Computational Methods in Uncertainty Quantification (TCC Short Graduate Course)
The term “Uncertainty Quantification” is as old as the disciplines of probability and statistics, but as a field of study it is newly emerging. It combines probability and statistics, with mathematical and numerical analysis, large-scale scientific computing, experimental data, model development and application sciences to provide a computational framework for quantifying input and response uncertainties which ultimately can be used for more meaningful predictions with quantified
and reduced uncertainty.
We will motivate the central questions in computational uncertainty quantification through illustrative examples from subsurface flow,
weather and climate prediction, material science, nuclear reactor physics and biology. The key challenge that we face in all those
applications is the need for fast (tractable) computational tools for high-dimensional quadrature. After a short overview of the available techniques, we study sampling-based approaches in more detail. We put a particular emphasis on multilevel (or multiscale) methods that exploit the natural model hierarchies in numerical methods for partial differential equations. In the final part of the course, we will briefly consider the inverse problems of Bayesian inference, data assimilation and filtering and show how the multilevel techniques presented in the earlier parts of the course can be extended to these more challenging tasks.

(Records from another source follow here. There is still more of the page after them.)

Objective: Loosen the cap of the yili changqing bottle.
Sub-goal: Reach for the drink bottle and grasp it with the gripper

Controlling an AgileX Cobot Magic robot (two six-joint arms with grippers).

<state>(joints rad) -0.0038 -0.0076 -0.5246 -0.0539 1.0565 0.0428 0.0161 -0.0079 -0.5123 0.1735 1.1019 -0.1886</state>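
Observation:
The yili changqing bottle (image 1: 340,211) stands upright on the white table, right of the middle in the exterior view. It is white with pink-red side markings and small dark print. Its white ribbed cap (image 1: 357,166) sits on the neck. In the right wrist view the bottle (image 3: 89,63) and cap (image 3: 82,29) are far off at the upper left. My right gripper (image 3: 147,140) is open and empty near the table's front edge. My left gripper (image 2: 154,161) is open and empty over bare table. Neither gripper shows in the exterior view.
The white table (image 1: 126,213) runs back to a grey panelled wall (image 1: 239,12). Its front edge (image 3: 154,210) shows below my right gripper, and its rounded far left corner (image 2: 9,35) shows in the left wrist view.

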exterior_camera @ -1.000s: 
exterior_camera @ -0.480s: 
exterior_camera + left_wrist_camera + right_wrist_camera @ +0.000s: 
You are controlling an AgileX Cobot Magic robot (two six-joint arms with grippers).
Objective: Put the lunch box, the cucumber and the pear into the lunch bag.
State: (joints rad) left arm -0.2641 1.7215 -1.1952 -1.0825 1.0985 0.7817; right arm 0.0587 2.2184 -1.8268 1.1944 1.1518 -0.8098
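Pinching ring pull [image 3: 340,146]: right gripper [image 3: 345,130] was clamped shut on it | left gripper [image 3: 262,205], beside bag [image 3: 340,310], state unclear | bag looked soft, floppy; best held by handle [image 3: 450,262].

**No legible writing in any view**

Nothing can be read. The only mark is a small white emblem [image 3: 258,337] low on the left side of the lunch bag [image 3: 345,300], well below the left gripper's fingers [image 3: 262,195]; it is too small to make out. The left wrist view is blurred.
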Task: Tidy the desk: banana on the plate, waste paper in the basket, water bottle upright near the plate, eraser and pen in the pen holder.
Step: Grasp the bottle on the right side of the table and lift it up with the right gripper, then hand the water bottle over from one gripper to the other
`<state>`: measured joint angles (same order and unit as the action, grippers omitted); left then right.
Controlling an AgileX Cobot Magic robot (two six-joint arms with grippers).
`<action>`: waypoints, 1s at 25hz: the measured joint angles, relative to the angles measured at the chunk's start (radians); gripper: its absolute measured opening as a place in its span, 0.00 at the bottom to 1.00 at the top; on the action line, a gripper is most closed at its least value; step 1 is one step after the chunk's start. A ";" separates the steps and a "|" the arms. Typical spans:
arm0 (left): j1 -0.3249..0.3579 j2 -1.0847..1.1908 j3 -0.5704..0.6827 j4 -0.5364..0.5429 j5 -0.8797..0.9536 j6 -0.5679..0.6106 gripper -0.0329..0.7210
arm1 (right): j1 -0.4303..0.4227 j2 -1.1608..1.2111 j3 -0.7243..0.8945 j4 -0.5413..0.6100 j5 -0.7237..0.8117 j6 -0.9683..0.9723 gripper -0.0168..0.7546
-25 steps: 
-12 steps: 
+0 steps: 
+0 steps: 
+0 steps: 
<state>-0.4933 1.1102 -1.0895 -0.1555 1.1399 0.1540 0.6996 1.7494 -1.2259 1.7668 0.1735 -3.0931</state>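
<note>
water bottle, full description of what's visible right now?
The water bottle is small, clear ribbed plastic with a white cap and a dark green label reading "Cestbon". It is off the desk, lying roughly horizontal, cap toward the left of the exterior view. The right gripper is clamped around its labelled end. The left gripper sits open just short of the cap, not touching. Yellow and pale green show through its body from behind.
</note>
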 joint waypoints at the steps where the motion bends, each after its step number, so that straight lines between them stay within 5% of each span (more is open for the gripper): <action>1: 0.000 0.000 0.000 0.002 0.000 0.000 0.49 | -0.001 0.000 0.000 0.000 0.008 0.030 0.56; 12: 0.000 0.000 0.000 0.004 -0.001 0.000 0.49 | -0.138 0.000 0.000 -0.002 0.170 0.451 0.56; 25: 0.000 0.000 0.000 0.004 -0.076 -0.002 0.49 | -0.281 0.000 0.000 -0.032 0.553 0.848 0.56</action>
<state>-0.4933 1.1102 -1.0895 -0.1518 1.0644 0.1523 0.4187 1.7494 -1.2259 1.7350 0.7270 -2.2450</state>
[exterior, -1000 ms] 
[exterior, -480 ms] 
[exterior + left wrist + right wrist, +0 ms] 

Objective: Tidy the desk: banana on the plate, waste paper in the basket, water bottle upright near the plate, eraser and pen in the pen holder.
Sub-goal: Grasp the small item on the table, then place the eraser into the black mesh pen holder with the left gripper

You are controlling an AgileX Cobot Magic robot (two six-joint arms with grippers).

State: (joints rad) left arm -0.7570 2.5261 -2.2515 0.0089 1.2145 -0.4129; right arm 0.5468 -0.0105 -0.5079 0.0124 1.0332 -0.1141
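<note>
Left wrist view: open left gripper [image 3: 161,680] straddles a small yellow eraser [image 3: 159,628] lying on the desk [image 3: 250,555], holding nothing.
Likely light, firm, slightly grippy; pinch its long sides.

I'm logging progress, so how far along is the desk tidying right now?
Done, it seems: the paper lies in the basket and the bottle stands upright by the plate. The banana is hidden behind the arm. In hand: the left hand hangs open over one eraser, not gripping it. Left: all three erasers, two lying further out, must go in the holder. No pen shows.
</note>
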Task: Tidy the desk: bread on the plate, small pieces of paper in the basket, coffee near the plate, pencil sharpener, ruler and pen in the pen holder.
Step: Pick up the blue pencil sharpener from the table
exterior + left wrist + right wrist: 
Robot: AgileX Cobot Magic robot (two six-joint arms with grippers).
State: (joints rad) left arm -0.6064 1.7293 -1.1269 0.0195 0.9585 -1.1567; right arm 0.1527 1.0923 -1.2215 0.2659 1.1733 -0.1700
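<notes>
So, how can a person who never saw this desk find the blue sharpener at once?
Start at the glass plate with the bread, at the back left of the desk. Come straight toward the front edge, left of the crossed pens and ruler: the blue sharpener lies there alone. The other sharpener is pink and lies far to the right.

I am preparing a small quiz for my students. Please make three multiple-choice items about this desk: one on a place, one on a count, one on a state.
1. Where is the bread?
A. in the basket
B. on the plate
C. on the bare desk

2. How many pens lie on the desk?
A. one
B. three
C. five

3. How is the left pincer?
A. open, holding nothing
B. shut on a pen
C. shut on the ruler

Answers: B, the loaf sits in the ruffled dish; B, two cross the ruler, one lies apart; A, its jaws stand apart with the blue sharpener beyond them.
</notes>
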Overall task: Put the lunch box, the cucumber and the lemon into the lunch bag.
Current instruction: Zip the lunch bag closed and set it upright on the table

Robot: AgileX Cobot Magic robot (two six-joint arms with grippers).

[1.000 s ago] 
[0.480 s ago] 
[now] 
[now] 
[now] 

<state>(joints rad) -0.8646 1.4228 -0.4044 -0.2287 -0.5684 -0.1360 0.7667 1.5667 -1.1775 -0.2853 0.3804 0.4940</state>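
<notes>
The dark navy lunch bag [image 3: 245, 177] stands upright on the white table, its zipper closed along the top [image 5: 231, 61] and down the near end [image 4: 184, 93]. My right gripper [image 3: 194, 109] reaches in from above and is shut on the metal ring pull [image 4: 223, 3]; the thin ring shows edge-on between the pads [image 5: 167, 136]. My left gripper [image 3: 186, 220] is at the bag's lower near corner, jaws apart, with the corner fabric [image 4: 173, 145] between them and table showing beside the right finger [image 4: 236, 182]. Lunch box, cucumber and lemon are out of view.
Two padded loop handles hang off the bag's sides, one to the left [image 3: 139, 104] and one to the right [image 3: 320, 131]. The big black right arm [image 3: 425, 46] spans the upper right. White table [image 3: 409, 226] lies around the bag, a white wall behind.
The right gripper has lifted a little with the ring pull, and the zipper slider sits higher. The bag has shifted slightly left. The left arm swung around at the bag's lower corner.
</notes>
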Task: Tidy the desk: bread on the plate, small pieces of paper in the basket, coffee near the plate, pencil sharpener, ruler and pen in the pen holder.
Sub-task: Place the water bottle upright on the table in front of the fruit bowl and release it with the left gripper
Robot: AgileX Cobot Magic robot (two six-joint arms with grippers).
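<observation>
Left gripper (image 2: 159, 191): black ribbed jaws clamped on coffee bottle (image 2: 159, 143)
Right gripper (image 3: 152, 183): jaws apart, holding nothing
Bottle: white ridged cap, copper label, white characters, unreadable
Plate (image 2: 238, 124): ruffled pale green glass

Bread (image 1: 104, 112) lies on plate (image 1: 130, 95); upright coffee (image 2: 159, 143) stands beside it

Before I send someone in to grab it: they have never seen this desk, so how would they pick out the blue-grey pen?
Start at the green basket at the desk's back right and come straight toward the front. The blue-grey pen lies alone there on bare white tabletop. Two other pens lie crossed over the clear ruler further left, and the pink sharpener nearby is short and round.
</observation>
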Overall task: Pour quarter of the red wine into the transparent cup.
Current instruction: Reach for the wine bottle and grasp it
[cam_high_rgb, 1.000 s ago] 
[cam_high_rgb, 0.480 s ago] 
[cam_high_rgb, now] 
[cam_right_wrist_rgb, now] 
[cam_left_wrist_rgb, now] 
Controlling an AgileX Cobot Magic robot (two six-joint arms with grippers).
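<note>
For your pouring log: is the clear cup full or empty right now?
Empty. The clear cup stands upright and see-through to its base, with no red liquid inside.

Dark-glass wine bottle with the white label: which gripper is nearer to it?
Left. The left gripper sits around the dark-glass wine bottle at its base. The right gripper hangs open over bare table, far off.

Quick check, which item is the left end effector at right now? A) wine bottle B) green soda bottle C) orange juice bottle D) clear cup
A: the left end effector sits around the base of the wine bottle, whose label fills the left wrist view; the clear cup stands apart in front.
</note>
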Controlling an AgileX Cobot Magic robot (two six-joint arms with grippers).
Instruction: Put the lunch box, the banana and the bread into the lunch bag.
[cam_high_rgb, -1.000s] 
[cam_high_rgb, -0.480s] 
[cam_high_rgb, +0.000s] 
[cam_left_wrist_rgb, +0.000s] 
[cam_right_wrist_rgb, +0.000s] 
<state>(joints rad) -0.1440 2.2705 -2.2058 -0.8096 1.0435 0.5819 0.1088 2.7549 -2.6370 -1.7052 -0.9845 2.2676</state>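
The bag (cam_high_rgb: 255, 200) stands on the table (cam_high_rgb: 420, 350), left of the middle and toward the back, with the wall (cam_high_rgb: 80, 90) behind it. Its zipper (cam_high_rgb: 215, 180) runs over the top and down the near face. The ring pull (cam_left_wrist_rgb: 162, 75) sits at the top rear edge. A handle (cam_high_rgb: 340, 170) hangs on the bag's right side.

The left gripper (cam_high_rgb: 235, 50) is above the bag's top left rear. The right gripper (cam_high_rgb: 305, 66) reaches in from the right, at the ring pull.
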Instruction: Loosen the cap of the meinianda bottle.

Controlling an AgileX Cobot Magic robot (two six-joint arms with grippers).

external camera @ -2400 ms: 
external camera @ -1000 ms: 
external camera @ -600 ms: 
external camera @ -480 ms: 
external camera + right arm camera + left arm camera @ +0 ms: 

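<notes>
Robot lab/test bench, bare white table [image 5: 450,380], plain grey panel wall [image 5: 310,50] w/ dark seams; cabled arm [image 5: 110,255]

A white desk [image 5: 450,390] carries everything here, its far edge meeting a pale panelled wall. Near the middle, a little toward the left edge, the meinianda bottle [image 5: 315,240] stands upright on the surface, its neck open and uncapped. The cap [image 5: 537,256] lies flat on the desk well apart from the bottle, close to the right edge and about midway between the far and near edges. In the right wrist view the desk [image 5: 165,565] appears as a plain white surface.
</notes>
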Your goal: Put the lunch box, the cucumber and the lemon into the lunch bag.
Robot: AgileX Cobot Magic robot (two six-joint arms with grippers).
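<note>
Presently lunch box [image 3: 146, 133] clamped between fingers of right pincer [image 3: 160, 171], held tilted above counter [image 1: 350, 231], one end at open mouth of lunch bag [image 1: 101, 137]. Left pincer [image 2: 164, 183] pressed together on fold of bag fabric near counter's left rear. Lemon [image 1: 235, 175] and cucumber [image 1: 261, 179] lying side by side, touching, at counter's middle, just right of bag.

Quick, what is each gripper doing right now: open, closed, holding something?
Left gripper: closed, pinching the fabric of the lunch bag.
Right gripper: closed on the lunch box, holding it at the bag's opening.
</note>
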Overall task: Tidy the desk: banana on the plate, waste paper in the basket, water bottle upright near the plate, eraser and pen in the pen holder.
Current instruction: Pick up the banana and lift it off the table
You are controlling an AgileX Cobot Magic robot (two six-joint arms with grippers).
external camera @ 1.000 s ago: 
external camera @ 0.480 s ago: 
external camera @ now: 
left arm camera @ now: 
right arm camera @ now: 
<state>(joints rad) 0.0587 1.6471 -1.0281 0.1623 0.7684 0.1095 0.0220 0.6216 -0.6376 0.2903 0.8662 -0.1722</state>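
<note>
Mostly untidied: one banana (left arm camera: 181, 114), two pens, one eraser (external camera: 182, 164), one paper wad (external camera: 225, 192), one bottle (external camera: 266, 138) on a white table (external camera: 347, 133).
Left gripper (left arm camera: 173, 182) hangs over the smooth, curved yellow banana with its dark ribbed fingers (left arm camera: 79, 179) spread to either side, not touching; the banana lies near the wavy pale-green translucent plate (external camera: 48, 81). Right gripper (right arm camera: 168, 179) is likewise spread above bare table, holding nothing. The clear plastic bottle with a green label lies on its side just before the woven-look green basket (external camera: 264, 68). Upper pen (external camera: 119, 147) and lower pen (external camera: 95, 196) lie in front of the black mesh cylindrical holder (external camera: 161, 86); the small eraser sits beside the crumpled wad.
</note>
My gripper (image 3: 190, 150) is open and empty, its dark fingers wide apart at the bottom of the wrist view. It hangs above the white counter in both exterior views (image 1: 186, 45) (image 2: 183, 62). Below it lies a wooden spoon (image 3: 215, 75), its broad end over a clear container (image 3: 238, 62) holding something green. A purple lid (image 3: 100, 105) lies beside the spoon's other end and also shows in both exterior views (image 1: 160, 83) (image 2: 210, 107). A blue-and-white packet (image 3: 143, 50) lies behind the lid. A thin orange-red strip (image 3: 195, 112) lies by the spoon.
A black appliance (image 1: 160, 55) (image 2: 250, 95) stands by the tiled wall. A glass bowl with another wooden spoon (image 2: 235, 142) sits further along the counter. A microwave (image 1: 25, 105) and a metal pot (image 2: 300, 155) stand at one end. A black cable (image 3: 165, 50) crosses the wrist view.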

A rough outline of the course is:
- Introduction: What is Uncertainty Quantification?
- Motivating Examples from the Earth Sciences, Material Sciences,
Physics and Biology
- High-dimensional quadrature and tractability
- Uncertainty Propagation: “The Forward Problem” Sampling-based approaches
- Basic Monte Carlo Simulation
- Quasi-Monte Carlo Methods
- Multilevel Monte Carlo Methods
- Stochastic Collocation and Polynomial Chaos
- Uncertainty Quantification: “The Inverse Problem"
- Bayes’ Rule and Bayesian Inference
- Markov Chain Monte Carlo
- Multilevel Bayesian Inference
- Future perspectives: Data Assimilation and Filtering
Doctoral students, postdocs and master students with an interest in reliable scientific computing.
Aims of the Course
The aim of the course is to give a basic, hands-on introduction to the evolving field of large scale uncertainty quantification, with a particular emphasis on novel sampling based approaches for high dimensional parameter spaces. Using the tools and techniques addressed in the course, students should be able to decide independently which computational approaches are most suited to a given problem and carry out simple uncertainty quantification studies in their field of study. They should also be able to give a basic assessment of the complexity of the various approaches and assess their feasibility in a given situation.